■ **What is needed**
The answer must be a bare number: the count of lines below that contain "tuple".

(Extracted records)
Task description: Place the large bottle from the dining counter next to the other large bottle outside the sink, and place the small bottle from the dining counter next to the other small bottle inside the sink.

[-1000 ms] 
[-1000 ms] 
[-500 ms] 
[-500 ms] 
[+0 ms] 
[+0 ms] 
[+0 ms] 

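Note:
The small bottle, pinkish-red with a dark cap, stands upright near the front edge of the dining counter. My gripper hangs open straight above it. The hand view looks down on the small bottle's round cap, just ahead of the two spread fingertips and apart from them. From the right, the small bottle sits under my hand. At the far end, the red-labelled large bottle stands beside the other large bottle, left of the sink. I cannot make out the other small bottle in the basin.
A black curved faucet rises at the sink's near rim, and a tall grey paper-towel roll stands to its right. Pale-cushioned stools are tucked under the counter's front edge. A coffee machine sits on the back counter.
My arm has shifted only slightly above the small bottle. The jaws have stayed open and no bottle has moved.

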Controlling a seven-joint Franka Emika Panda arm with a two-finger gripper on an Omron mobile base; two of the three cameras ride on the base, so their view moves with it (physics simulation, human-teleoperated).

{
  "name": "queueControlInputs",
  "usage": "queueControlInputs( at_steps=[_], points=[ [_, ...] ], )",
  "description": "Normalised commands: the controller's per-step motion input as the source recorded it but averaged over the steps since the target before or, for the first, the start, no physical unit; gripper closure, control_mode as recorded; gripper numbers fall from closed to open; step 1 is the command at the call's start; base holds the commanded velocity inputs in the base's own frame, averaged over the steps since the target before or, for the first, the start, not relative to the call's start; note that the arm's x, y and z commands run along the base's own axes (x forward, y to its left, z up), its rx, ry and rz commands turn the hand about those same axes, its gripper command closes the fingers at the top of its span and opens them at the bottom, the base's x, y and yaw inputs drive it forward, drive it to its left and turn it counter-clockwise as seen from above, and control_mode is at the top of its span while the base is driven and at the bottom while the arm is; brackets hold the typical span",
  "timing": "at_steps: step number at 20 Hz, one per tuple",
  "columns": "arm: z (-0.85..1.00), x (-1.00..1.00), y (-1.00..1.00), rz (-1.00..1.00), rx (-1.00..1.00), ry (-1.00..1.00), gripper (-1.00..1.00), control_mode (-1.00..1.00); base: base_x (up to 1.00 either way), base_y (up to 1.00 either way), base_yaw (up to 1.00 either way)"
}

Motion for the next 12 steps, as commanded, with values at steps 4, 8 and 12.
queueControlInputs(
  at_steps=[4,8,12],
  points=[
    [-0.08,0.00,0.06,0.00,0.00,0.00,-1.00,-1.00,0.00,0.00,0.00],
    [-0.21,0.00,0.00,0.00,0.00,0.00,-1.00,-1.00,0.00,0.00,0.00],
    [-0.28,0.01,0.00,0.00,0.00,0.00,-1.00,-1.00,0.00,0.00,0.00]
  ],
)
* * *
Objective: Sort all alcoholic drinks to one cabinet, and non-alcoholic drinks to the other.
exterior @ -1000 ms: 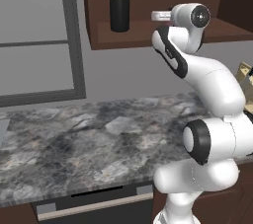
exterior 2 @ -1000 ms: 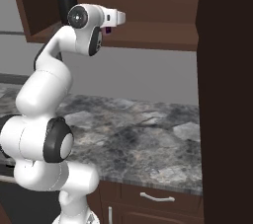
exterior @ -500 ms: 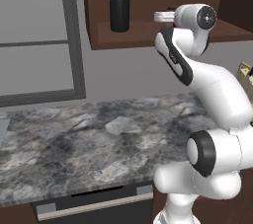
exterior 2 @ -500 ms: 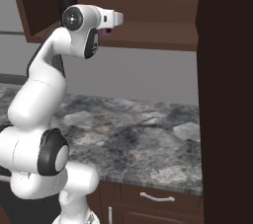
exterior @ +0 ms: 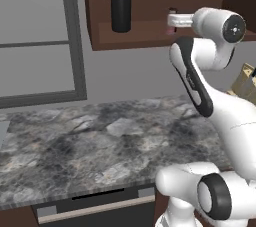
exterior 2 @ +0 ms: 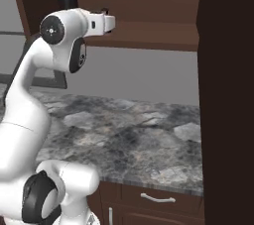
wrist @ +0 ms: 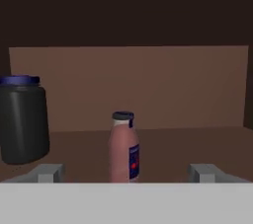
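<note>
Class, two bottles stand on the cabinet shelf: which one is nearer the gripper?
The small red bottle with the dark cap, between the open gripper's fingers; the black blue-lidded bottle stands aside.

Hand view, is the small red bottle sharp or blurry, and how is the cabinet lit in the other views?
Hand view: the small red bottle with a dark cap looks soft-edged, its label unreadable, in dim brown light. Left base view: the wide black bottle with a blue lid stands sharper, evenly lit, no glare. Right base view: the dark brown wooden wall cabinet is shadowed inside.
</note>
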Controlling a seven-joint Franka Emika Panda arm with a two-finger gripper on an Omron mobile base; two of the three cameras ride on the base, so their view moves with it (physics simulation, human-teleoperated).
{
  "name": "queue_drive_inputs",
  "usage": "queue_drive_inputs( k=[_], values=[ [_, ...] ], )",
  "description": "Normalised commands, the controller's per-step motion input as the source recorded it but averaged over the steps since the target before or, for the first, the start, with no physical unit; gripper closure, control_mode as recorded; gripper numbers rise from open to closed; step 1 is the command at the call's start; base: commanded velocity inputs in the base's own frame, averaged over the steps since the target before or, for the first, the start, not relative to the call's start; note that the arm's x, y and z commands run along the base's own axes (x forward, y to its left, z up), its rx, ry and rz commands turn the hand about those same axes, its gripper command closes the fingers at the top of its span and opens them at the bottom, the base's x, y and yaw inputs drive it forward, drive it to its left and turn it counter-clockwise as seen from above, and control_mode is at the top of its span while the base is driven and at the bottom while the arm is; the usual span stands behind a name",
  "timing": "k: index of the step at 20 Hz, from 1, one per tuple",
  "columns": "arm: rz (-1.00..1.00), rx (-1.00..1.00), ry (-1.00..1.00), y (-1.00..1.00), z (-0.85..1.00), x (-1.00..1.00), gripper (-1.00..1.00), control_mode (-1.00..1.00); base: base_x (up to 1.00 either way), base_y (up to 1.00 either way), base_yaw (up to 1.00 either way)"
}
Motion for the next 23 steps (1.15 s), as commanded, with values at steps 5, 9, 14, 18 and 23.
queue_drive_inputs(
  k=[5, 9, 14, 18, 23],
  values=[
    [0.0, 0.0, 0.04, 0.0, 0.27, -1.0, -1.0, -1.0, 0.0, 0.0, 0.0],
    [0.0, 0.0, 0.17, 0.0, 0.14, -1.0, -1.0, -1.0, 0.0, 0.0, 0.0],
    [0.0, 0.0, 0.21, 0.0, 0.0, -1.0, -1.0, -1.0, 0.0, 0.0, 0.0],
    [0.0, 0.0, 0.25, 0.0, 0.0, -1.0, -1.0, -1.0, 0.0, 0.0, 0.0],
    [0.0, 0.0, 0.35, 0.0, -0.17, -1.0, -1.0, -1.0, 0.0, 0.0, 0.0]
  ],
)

■ **Solution for this task**
2